From the line that contains "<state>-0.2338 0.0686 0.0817" down to the last line of the data below, transcribe every line exactly.

======== SUPPLIED DATA ========

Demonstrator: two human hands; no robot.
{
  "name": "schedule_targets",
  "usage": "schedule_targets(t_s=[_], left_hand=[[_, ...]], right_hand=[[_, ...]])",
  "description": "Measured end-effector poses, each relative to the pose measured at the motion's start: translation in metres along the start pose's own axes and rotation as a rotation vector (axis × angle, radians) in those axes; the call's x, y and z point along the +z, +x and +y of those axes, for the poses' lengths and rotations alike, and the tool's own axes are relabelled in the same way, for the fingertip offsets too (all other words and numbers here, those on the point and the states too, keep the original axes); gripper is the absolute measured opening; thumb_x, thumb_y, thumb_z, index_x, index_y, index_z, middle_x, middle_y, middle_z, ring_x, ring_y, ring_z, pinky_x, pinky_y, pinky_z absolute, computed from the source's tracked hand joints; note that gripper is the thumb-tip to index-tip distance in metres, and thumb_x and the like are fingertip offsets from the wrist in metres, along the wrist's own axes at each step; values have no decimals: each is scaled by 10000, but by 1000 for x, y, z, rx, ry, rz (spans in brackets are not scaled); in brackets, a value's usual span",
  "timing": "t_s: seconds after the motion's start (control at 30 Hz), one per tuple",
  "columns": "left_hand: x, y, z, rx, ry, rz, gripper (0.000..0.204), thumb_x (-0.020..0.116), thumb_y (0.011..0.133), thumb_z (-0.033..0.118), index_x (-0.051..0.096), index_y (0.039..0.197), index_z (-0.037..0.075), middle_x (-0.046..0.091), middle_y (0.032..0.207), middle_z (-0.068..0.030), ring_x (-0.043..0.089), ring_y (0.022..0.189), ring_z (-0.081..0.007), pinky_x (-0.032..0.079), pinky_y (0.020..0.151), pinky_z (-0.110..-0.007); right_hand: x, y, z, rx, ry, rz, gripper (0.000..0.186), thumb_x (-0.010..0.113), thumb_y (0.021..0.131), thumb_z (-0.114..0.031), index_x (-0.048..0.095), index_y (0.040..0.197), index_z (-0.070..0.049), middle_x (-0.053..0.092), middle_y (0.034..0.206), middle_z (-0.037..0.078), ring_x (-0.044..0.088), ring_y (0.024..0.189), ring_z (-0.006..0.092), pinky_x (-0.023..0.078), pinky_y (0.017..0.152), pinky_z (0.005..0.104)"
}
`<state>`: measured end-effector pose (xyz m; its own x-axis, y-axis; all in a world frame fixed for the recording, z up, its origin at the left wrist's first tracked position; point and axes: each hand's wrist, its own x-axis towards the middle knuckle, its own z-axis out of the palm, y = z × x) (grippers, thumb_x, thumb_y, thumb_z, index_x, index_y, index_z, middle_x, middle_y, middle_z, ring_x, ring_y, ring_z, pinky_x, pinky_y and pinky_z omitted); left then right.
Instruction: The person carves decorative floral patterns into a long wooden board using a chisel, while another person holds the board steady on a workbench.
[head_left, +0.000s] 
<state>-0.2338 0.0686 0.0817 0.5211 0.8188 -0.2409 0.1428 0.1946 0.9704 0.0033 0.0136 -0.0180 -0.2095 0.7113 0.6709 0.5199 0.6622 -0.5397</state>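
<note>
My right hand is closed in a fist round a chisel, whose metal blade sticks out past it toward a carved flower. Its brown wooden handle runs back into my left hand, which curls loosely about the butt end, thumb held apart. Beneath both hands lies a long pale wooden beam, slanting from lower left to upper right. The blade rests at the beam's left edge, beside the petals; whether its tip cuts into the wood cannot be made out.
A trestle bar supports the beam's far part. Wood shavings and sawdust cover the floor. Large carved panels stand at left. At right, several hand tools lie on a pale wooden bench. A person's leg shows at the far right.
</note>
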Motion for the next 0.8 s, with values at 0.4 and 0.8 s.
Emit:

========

# [FINAL ANSWER]
<state>-0.2338 0.0686 0.0817 0.5211 0.8188 -0.2409 0.1428 0.1946 0.9704 0.0033 0.0136 -0.0180 -0.2095 0.7113 0.6709 0.5199 0.6622 -0.5397</state>
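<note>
My right hand is closed in a fist round a chisel, whose metal blade sticks out past it toward a carved flower. Its brown wooden handle runs back into my left hand, which curls loosely about the butt end, thumb held apart. Beneath both hands lies a long pale wooden beam, slanting from lower left to upper right. The blade rests at the beam's left edge, beside the petals; whether its tip cuts into the wood cannot be made out.
A trestle bar supports the beam's far part. Wood shavings and sawdust cover the floor. Large carved panels stand at left. At right, several hand tools lie on a pale wooden bench. A person's leg shows at the far right.
</note>
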Motion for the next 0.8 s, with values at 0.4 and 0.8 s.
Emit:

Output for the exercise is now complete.